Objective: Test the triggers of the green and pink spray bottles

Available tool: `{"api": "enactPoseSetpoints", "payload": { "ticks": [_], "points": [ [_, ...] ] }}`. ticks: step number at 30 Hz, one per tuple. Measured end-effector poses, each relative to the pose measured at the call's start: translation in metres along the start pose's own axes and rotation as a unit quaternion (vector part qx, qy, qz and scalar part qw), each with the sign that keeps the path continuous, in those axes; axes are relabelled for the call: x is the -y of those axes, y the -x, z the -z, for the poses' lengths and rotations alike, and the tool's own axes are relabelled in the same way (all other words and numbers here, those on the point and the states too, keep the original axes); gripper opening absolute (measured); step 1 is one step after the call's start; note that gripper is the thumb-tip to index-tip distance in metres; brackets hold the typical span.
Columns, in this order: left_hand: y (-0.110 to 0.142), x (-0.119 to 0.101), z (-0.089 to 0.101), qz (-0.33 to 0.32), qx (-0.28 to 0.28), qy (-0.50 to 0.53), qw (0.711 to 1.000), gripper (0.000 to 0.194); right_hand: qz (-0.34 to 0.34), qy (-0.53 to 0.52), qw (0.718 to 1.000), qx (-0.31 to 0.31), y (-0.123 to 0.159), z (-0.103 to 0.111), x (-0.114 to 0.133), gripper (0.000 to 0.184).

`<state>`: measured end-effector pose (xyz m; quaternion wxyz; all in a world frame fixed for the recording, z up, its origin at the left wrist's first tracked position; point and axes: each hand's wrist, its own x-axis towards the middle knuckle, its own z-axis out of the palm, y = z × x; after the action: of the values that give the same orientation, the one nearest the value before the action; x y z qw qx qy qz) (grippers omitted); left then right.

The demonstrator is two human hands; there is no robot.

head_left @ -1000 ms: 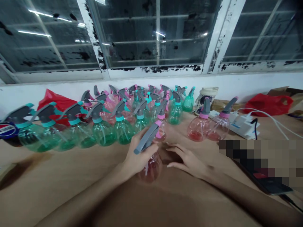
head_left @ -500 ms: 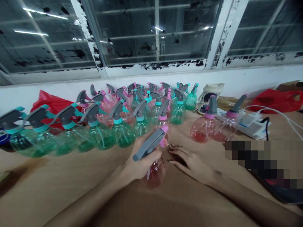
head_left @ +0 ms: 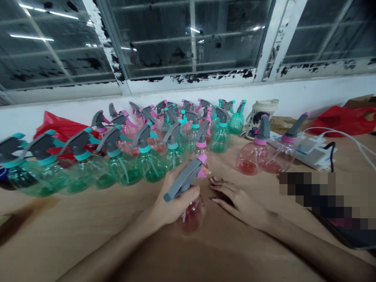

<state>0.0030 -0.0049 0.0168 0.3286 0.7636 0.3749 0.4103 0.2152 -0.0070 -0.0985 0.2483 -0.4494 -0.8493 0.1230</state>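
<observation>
My left hand [head_left: 176, 192] is wrapped round the neck of a pink spray bottle [head_left: 190, 219] with a grey and pink trigger head, which stands on the table. Reddish liquid and a dip tube show through its clear body. Just to the right, my right hand [head_left: 235, 199] rests over the table with its fingers apart, holding nothing. A row of green spray bottles [head_left: 151, 166] with grey and teal heads stands beyond my left hand. Behind the held bottle is another bottle with a pink collar [head_left: 201, 145].
More pink and green bottles crowd towards the wall. Two pink spray bottles [head_left: 251, 158] stand at the right, near a white power strip [head_left: 314, 152] with cables and a patterned container [head_left: 258, 117]. Red plastic bags [head_left: 343, 121] lie at both sides. A pixelated dark object [head_left: 337, 211] is at the right.
My right hand has drawn slightly away from the bottle's trigger. My left hand keeps its hold on the spray bottle. The view has shifted a little.
</observation>
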Motion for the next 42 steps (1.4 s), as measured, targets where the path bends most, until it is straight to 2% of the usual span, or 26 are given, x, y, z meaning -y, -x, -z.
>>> {"api": "enactPoseSetpoints", "payload": {
  "ticks": [3, 6, 24, 35, 42],
  "points": [
    [0.001, -0.001, -0.001, -0.025, 0.01, -0.032, 0.999, 0.014, 0.018, -0.003, 1.0, -0.001, 0.001, 0.0, -0.002, 0.041],
    [0.001, 0.0, -0.001, -0.021, -0.001, -0.041, 0.999, 0.011, 0.03, -0.011, 0.999, -0.005, 0.001, 0.001, -0.003, 0.042],
    [0.003, 0.005, -0.004, -0.018, -0.011, -0.051, 0.998, 0.004, 0.014, -0.001, 1.0, 0.004, 0.002, 0.005, 0.001, 0.042],
    [0.0, -0.002, 0.002, -0.032, 0.037, -0.046, 0.998, 0.02, 0.018, -0.007, 1.0, -0.006, 0.002, 0.006, 0.003, 0.05],
    [-0.002, -0.005, 0.002, -0.016, 0.03, -0.032, 0.999, 0.014, 0.027, -0.017, 0.999, -0.014, 0.003, 0.005, 0.0, 0.054]
  ]
}}
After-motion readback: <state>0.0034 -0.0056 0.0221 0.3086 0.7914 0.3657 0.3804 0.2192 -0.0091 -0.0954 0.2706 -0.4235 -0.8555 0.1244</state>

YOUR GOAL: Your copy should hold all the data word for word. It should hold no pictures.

ANSWER FOR THE TASK:
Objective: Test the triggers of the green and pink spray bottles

Available tool: `{"api": "enactPoseSetpoints", "payload": { "ticks": [_], "points": [ [_, ...] ] }}`. ticks: step number at 30 Hz, one per tuple. Measured end-effector poses, each relative to the pose measured at the call's start: translation in metres along the start pose's own axes and rotation as a unit quaternion (vector part qx, qy, qz and scalar part qw), each with the sign that keeps the path continuous, in those axes; axes are relabelled for the call: x is the -y of those axes, y the -x, z the -z, for the poses' lengths and rotations alike, and the tool's own axes are relabelled in the same way (all other words and numbers here, those on the point and the states too, keep the original axes); gripper opening absolute (measured); step 1 is one step after the call's start; note that gripper is the thumb-tip to index-tip distance in metres; brackets hold the typical span.
Columns, in this order: left_hand: y (-0.110 to 0.142), x (-0.119 to 0.101), z (-0.089 to 0.101), qz (-0.33 to 0.32), qx (-0.28 to 0.28), qy (-0.50 to 0.53), qw (0.711 to 1.000), gripper (0.000 to 0.194); right_hand: qz (-0.34 to 0.34), qy (-0.53 to 0.52), qw (0.718 to 1.000), qx (-0.31 to 0.31), y (-0.123 to 0.159), z (-0.103 to 0.111), x (-0.114 to 0.133), gripper (0.000 to 0.184).

`<state>`: measured end-effector pose (xyz m; quaternion wxyz; all in a world frame fixed for the recording, z up, its origin at the left wrist's first tracked position; point and axes: each hand's wrist, its own x-axis towards the middle knuckle, its own z-axis out of the palm, y = z × x; after the action: of the values that give the same orientation, the one nearest the value before the action; x y z qw qx qy qz) (grippers omitted); left then right.

The demonstrator is two human hands; there is no robot.

head_left @ -1000 ms: 
head_left @ -500 ms: 
head_left @ +0 ms: 

<state>0.0030 -0.0049 0.0168 0.3286 0.7636 0.3749 0.4103 0.2152 -0.0070 -0.0985 0.2483 -0.4494 -0.8493 0.1230</state>
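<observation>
My left hand [head_left: 176, 192] is wrapped round the neck of a pink spray bottle [head_left: 190, 219] with a grey and pink trigger head, which stands on the table. Reddish liquid and a dip tube show through its clear body. Just to the right, my right hand [head_left: 235, 199] rests over the table with its fingers apart, holding nothing. A row of green spray bottles [head_left: 151, 166] with grey and teal heads stands beyond my left hand. Behind the held bottle is another bottle with a pink collar [head_left: 201, 145].
More pink and green bottles crowd towards the wall. Two pink spray bottles [head_left: 251, 158] stand at the right, near a white power strip [head_left: 314, 152] with cables and a patterned container [head_left: 258, 117]. Red plastic bags [head_left: 343, 121] lie at both sides. A pixelated dark object [head_left: 337, 211] is at the right.
My right hand has drawn slightly away from the bottle's trigger. My left hand keeps its hold on the spray bottle. The view has shifted a little.
</observation>
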Motion for the next 42 steps (1.4 s), as measured, targets where the path bends most, until it is straight to 2% of the usual span, or 26 are given, x, y, z meaning -y, -x, -z.
>>> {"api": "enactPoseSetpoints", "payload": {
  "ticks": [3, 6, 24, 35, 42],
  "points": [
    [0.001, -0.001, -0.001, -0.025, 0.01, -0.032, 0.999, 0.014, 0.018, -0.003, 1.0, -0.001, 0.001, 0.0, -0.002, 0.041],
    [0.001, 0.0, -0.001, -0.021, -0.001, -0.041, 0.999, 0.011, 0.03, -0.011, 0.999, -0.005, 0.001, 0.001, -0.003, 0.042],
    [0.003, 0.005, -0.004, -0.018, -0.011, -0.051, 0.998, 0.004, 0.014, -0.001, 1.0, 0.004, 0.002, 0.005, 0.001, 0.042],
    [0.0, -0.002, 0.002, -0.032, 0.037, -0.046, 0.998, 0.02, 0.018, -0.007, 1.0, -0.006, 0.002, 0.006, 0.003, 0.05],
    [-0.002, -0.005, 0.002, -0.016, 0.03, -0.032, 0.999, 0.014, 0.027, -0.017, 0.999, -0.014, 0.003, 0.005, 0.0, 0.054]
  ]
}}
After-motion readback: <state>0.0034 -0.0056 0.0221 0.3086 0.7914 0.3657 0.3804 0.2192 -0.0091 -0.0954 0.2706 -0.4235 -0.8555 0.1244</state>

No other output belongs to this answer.